Hohe Schäden durch Sturm "Kyrill" - Hotline eingerichtet

Nach der Schneedruckkatastrophe im Vorjahr startet auch 2007 für die Oberösterreichische mit einer Naturkatastrophe von verheerendem Ausmaß. In der vergangenen Nacht fegte der Sturm "Kyrill" über Oberösterreich und richtete im ganzen Land schwere Schäden an. "Aufgrund der Erfahrungen aus der Sturmkatastrophe von 26. Februar 1990 und den derzeitigen Meldungen gehen wir für unser Haus von rund 20.000 Fällen mit einer Schadenssumme von 27 Mio. Euro aus", skizziert Generaldirektor Dr. Wolfgang Weidl die Folgen der Katastrophe. Diese Zahl könnte sich aber stündlich ändern.

Die Oberösterreichische rechnet derzeit mit rund 20.000 Schadensfällen bei oberösterreichischen Haushalten mit einem Schadensausmaß von 20 Mio. Euro. Diese Summe erhöht sich noch um die Großschäden, die derzeit mit rund 100 Fällen beziffert werden. Bei einem Durchschnittsschaden von geschätzten 70.000 Euro sind dies weitere 7 Mio. Euro in der Schadensstatistik. "Diese Zahlen beruhen auf ersten Schätzungen des Krisenstabes der Oberösterreichischen und können sich daher noch jederzeit ändern", betont Dr. Weidl.

 

Der erste Schritt ist bei Großschäden, so rasch als möglich ein Notdach durch einen Professionisten zu errichten, um Folgeschäden durch Witterungsniederschläge zu vermeiden.
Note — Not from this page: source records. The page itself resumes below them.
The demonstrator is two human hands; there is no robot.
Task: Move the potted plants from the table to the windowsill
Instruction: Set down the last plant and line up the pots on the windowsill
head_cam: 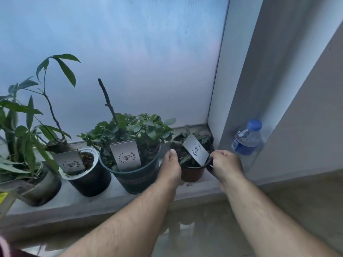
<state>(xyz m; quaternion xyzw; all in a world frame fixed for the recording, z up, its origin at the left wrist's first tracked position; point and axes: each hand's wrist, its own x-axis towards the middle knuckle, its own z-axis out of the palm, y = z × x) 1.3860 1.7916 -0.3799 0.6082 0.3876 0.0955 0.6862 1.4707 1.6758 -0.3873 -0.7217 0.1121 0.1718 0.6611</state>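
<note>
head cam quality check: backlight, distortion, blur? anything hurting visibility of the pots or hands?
Head view: the frosted window backlights the scene in flat bluish light, so the pots are dim; wide-angle bending curves the window frame and windowsill; the left hand, right hand and brown pot they hold are readable; the tag print is too soft to read; the water bottle is slightly blurred.

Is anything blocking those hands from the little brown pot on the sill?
Nothing visible does. The left hand and right hand already hold the small brown pot on the windowsill, with the green pot close on its left.
</note>
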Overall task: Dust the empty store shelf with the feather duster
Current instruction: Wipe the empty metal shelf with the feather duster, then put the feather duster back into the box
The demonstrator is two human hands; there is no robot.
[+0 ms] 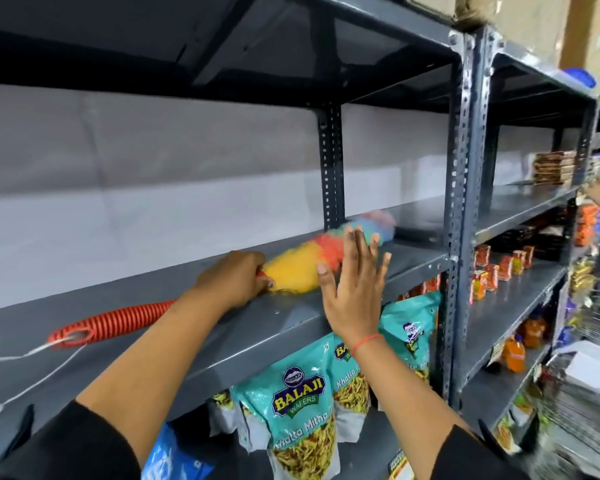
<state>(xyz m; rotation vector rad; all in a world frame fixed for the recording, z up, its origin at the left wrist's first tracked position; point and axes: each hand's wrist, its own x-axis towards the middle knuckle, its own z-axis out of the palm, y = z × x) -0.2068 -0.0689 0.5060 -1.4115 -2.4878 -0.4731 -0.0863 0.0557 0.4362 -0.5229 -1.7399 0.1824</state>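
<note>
L hand (234,278) gripping duster (302,268) on shelf (257,327); R hand (352,289) open, empty; "BALAJI WAFERS" bags (303,420) below.

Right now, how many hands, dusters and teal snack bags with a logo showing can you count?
Hands: 2 (left hand, right hand)
Duster: 1
Teal bags: 3
Total: 6
</note>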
Ganz wichtig ist überdies, die Schäden entsprechend mit Fotos zu dokumentieren. Als erste Ansprechpartner stehen den Betroffenen natürlich alle Keine Sorgen Berater zur Verfügung. Zusätzlich dazu richtet die Oberösterreichische für ihre Kunden auch eine Hotline mit der Telefon-Nummer 05 789171-699 (zum Ortstarif - bis 17 Uhr während der Woche erreichbar - ansonsten bitte auf Band sprechen) ein.

 

Die Oberösterreichische verfügt über einen Marktanteil von 44 % gemessen an den Verträgen in Oberösterreich. Eine Hochrechnung der Schadensfälle ergebe damit für Oberösterreich ein Schadensausmaß von rund 45.000 Fällen mit bis zu 61 Mio. Euro Schadenssumme.